The build_graph function optionally takes a reporting callback function. If provided, this function will be called when new records are added to the traversal plan or when records have been retrieved.

The report_callback function is called with:

  • An asyncio.TaskGroup, which is useful if you want to do something expensive in the reporting callback and do not want to block the graph-building path.

  • Three integers that report:

    1. The number of known records yet to be retrieved.

    2. The number of records in the process of being retrieved.

    3. The number of records that have been retrieved.

Examples

Here’s an example of a simple, blocking callback:

async def show_progress(
    tg: asyncio.TaskGroup, to_fetch: int, fetching: int, fetched: int
) -> None:
    print(f"Todo: {to_fetch}    Doing: {fetching}    Done: {fetched}")

Here’s a more complicated example where you might want to create a new task to complete the reporting. Doing so keeps the reporting callback from blocking progress on data retrieval.

async def do_expensive_network_request(
    to_fetch: int, fetching: int, fetched: int
) -> None:
    # Do something that takes a long time.

async def show_progress(
    tg: asyncio.TaskGroup, to_fetch: int, fetching: int, fetched: int
) -> None:
    tg.create_task(do_expensive_network_request(to_fetch, fetching, fetched))

Record callback

The build_graph function optionally takes a record callback function. If provided, this function will be called when a record has been retrieved. The callback function receives the record data as an argument.

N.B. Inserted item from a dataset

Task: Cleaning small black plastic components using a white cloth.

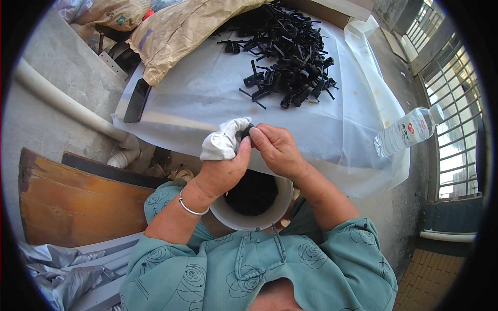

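Grasping one small black, plastic-looking piece [248, 130] between left hand [229, 168], partly wrapped in white cloth [220, 143], and bare right hand [280, 147], above the near edge of a table under translucent white sheeting [358, 124]. Apparently midway, with a large heap of black stemmed parts [295, 62] left on the far side, and with dark contents [252, 194], too indistinct to identify, in the round white bucket [286, 203] nearer.

Two hands [280, 150], one heap of black parts [295, 62], one bucket [284, 202], one bottle [406, 131]
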### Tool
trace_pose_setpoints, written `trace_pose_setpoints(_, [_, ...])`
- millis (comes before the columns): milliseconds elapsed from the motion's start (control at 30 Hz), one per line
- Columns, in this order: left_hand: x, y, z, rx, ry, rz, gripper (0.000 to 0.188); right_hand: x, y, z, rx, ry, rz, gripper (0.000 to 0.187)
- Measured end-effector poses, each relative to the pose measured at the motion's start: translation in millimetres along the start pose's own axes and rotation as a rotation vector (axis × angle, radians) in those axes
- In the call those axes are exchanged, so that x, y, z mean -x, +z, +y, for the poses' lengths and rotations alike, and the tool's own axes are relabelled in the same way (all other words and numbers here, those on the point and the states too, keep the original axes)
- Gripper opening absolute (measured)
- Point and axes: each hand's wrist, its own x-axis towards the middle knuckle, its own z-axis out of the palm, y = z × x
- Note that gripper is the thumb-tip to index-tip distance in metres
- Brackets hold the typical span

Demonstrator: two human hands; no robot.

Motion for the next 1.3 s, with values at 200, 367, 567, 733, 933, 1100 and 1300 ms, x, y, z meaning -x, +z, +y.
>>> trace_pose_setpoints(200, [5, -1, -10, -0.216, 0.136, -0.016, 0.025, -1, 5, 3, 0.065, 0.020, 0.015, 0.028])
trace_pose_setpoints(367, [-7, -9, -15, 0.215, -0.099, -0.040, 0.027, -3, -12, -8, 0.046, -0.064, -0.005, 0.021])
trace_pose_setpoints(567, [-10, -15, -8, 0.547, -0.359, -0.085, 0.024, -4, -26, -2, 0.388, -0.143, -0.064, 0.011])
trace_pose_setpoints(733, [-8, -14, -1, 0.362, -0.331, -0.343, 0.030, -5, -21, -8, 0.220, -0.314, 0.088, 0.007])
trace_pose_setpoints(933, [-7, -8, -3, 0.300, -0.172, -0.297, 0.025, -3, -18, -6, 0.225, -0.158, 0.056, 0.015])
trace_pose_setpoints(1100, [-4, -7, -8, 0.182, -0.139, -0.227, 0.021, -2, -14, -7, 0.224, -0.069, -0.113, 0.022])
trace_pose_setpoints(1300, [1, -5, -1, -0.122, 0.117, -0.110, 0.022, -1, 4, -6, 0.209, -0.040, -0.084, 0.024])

The record_callback function is called with:

  • An asyncio.TaskGroup, which is useful if you want to do something expensive in the reporting callback and do not want to block the graph-building path.

  • A Record object containing the record data.

Examples

Here’s an example of a simple, blocking callback:

async def got_record(tg: asyncio.TaskGroup, record: Record) -> None:
    print(record)

Here’s a more complicated example where you might want to create a new task. Doing so keeps the record callback from blocking progress on data retrieval.

async def do_expensive_network_request(record: Record) -> None:
    # Do something that takes a long time.

async def got_record(tg: asyncio.TaskGroup, record: Record) -> None:
    tg.create_task(do_expensive_network_request(record))

Example Code

An example of how to use the cache and report_callback arguments to build_graph is in the repository’s examples directory.